Antes das gravações, Victor passou aproximadamente duas semanas realizando treinos de bateria e participando de ensaios. Durante esse período, ele também se dedicou a conhecer melhor João Marcello Bôscoli e a história da família de Elis Regina. A preparação ajudou o adolescente a compreender não apenas o personagem que interpretaria, mas também as relações familiares e o momento vivido por cada integrante da história.
O desafio emocional das cenas
Assumir o papel de alguém real, diretamente relacionado a uma das figuras mais importantes da música brasileira, exigiu mais do que decorar falas e compreender as cenas. Entre os momentos mais desafiadores para Victor esteve a sequência em que João toca bateria depois da morte da mãe. A cena exigiu concentração e sensibilidade do jovem ator, principalmente por retratar um momento de forte impacto emocional na vida do personagem.

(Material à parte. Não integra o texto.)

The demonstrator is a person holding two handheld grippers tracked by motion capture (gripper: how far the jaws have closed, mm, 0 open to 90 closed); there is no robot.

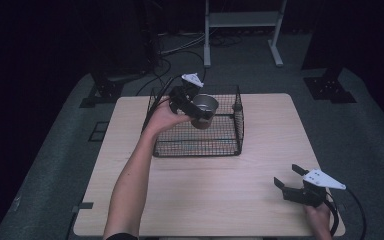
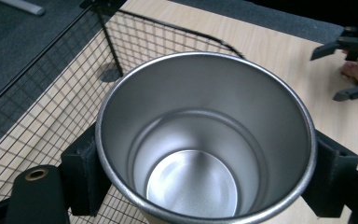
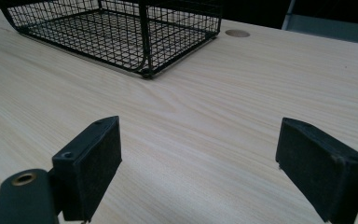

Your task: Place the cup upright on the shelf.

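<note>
A steel cup (image 1: pixel 206 108) hangs tilted over the black wire basket (image 1: pixel 230 146) at the table's far middle, and my left gripper (image 1: pixel 196 111) is shut on it. In the left gripper view the cup (image 2: pixel 205 140) is empty, its mouth faces the camera, and black pads (image 2: pixel 83 172) press on both sides of it. My right gripper (image 1: pixel 286 177) rests at the table's near right corner, held by a hand. The right gripper view has that gripper (image 3: pixel 198 161) open over bare wood, nothing between its pads (image 3: pixel 93 163).
The basket (image 3: pixel 140 42) looks empty and stands on a light wooden table (image 1: pixel 260 140). A round hole (image 3: pixel 237 33) marks the tabletop past the basket. Dark floor, cables and a white frame's legs (image 1: pixel 242 30) lie beyond the far edge.
</note>
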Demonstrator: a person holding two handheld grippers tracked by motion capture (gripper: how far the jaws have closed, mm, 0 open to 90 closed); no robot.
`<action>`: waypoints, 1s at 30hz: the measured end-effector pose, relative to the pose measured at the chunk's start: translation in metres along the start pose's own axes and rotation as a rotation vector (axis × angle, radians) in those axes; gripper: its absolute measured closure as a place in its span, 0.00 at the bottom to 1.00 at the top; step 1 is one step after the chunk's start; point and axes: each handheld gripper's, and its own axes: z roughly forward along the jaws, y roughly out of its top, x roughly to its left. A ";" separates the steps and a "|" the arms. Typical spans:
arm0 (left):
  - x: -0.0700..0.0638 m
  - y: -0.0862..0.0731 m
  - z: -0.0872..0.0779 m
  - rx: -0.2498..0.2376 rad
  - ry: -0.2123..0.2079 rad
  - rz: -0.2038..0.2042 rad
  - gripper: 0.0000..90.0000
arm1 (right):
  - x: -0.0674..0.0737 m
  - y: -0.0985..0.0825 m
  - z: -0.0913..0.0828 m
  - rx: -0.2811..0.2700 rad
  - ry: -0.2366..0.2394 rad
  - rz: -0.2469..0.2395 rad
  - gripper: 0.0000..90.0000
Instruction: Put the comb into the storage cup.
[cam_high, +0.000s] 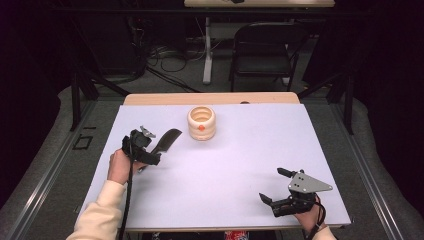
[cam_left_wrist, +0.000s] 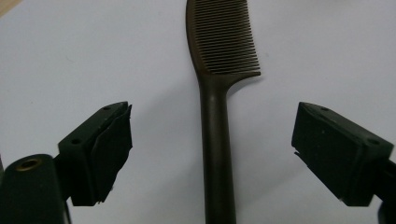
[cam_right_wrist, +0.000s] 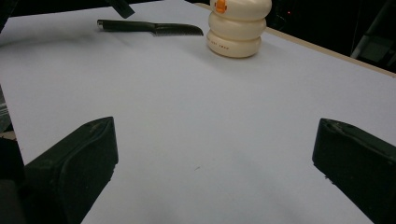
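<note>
Dark brown plastic comb (cam_left_wrist: 219, 116) lies flat on the white table sheet (cam_high: 225, 165), handle toward the left gripper (cam_left_wrist: 212, 149), teeth end at 12 o'clock. Jaws stand wide, straddling the handle without touching. Right gripper (cam_high: 280, 186) is well apart, also wide.

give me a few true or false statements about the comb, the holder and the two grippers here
1. The comb lies flat on the table. True.
2. The left gripper is clamped on the comb's handle. False: the handle runs between the jaws, but both pads stand clear of it.
3. The cream ringed holder has an orange mark on its side. True.
4. The comb is standing inside the holder. False: it lies on the table apart from the holder.
5. The right gripper holds the holder. False: its jaws are open with nothing in them, near the table's front edge.
</note>
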 end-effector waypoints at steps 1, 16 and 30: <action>0.000 0.000 0.000 0.000 0.000 0.000 0.16 | 0.000 0.000 0.000 0.000 0.000 0.000 0.00; 0.010 0.013 0.019 0.169 -0.064 0.021 0.45 | 0.000 0.000 0.000 0.008 0.001 -0.003 0.00; 0.017 0.028 0.033 0.262 -0.110 0.030 0.64 | 0.000 -0.001 0.001 0.016 0.005 0.002 0.00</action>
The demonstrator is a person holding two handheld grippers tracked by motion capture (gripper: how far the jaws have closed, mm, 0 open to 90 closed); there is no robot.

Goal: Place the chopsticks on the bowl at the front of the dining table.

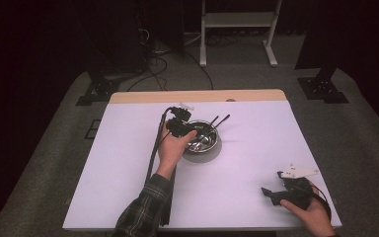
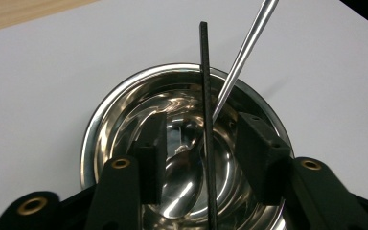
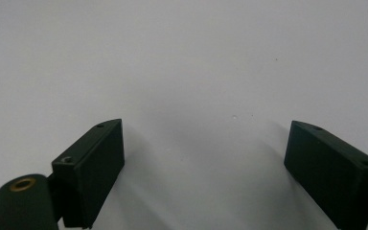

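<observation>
A: Bowl (image 1: pixel 203 138) — steel, sits mid-desk (image 1: pixel 128 163), a bit toward the far edge in the high view. Left gripper (image 1: pixel 187 132) hangs right over its near-left rim, hand around it. Two thin handles stick out past the far-right rim.

B: And the right gripper (image 1: pixel 276 193)?

A: Near-right corner of the desk, well apart from the bowl, hand resting on it.

B: Left gripper view?

A: Looks down into the bowl (image 2: pixel 124 110). Left gripper (image 2: pixel 201 143) jaws partly open, one each side of a black stick (image 2: pixel 205 96) that runs up over the rim. Neither pad touches it, so nothing gripped. A spoon (image 2: pixel 184 177) lies in the bowl between the jaws too, its shiny handle leaning out to the upper right.

B: Right gripper view?

A: Right gripper (image 3: pixel 203 158) jaws wide apart, nothing between them, just plain white desk (image 3: pixel 182 57) below.
</observation>
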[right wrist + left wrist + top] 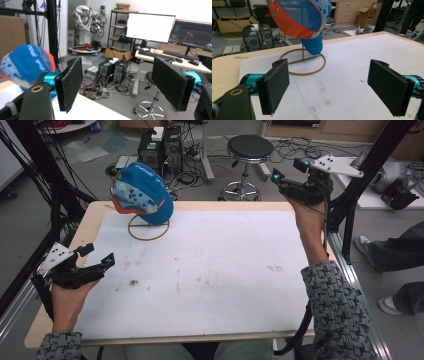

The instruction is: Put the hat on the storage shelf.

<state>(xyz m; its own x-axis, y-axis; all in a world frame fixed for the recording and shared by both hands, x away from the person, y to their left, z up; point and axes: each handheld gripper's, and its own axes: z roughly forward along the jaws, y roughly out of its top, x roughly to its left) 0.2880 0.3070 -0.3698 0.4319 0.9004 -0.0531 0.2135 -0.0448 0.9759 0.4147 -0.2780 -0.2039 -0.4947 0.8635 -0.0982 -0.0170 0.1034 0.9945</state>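
A white-topped desk [210, 270] seen from above. A blue and orange cap [142, 195] hangs on a wire ring stand [148, 229] at about 11 o'clock on the desk. The left tool [97, 257], jaws wide and empty, hovers at 8 o'clock, facing the cap. The right tool [276, 176], also wide and empty, is raised past the far edge at 2 o'clock. Nothing looks started; likely next is reaching for the cap. No containers are present.
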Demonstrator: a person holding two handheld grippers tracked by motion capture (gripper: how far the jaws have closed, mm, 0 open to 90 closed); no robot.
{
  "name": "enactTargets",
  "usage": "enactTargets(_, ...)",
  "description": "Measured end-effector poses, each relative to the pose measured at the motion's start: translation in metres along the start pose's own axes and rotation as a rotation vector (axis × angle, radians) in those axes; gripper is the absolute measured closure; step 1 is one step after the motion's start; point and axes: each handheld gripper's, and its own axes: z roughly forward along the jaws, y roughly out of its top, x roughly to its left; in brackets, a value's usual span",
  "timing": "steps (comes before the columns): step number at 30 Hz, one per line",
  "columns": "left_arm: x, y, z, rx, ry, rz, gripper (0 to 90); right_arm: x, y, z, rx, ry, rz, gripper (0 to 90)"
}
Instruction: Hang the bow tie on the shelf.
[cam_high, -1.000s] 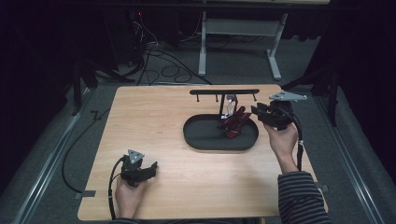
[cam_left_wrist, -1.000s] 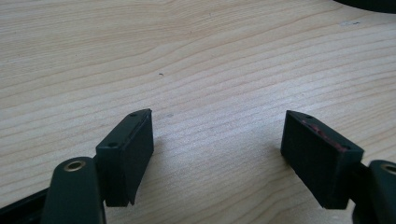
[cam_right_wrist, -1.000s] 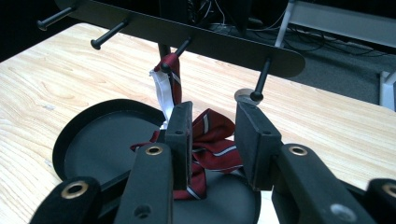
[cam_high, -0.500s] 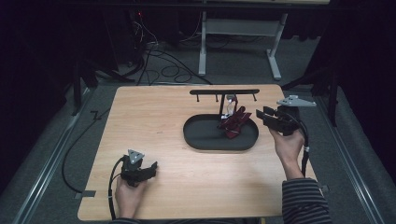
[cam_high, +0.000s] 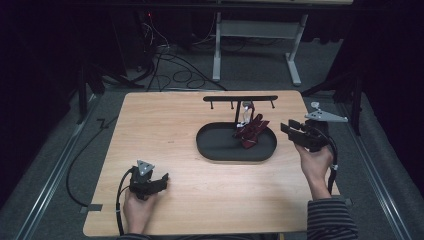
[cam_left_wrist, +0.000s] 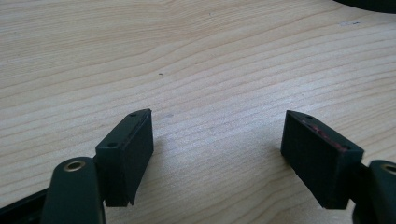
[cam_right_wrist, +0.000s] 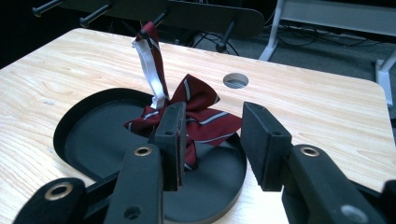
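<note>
Progress: bow tie (cam_right_wrist: 198, 114) lies in the black oval tray (cam_high: 215, 150), strap hooked on a rack (cam_high: 240, 98) peg at the tray's 12 o'clock. Hanging looks done. Right gripper (cam_high: 291, 131), jaws spread, empty, at the tray's 3 o'clock. Left gripper (cam_high: 159, 182), jaws spread, rests on the table (cam_high: 165, 120) at 7 o'clock.

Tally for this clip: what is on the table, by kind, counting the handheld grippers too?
Bow ties: 1, dark red striped bow tie, hung by its strap from a peg
Black oval trays: 1, tray
Peg racks: 1, rack
Grippers: 2, left gripper and right gripper, both open
Total: 5
</note>
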Motion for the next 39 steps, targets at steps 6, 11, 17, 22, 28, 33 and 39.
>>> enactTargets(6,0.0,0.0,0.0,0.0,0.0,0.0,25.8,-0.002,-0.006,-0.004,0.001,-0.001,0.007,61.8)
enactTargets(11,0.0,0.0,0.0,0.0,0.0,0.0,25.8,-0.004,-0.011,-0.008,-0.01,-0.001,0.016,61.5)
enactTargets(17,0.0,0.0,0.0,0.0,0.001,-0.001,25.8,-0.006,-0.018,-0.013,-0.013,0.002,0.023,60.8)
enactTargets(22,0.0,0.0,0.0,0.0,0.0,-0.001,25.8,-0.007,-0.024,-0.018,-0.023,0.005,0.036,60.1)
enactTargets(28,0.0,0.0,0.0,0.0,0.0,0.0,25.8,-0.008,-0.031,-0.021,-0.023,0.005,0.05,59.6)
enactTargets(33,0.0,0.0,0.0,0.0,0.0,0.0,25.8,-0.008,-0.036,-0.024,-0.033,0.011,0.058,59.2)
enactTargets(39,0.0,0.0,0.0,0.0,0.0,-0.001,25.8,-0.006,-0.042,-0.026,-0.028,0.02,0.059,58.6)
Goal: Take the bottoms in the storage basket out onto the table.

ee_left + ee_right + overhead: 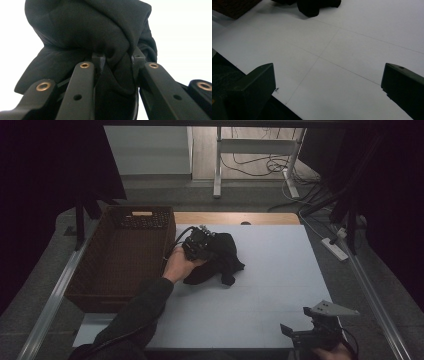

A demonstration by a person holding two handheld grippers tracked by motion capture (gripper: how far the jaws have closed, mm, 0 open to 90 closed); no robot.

O trabalho também proporcionou a Victor uma visão diferente de Elis Regina. Ao estudar a trajetória da cantora para a produção, o ator passou a enxergá-la para além da artista consagrada que marcou a música brasileira. Uma das características que mais chamaram sua atenção foi a maneira como a artista conciliava uma carreira intensa com a dedicação aos filhos. Para o adolescente, conhecer esse lado mais familiar da cantora tornou a experiência ainda mais significativa. “Cada cena em Elis Eu reforçou a certeza de que a arte é o meu caminho”, afirma.
A trajetória que levou ao elenco
A escolha pela carreira artística surgiu ainda na infância, a partir de uma situação cotidiana. Enquanto assistia a uma novela com os pais, Victor percebeu que gostaria de fazer parte daquele universo e decidiu compartilhar o desejo com a família. A partir daí, começou a buscar oportunidades no meio artístico. No teatro, participou de O Santo e a Porca, obra de Ariano Suassuna, na qual interpretou Pinhão, antes de chegar à oportunidade de integrar Elis Eu.
Além da atuação
Quando não está envolvido com trabalhos artísticos, Victor mantém uma rotina com interesses variados. O adolescente gosta de ouvir música, toca violão, joga futebol e pratica karatê. Na atuação, reúne referências brasileiras e internacionais: admira Selton Mello, Leandro Hassum, Jim Carrey, Adam Sandler, Tom Holland e Robert Downey Jr.
Apesar de estar apenas no começo da carreira, Victor também já tem um personagem dos sonhos. O jovem gostaria de interpretar Superman em algum momento de sua trajetória. Seu principal objetivo é seguir conquistando espaço no cinema e na televisão, participando de grandes projetos e construindo uma carreira reconhecida pelo próprio trabalho.